- **Brief**
Go through the material under this sentence. Return every line holding "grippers".

* * * * * * *

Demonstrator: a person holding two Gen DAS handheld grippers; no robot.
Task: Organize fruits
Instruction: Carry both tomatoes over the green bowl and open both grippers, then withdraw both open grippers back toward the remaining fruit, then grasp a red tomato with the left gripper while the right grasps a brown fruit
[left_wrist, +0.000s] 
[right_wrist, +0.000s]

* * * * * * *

- **Response area**
Demonstrator: a person holding two Gen DAS handheld grippers; no robot.
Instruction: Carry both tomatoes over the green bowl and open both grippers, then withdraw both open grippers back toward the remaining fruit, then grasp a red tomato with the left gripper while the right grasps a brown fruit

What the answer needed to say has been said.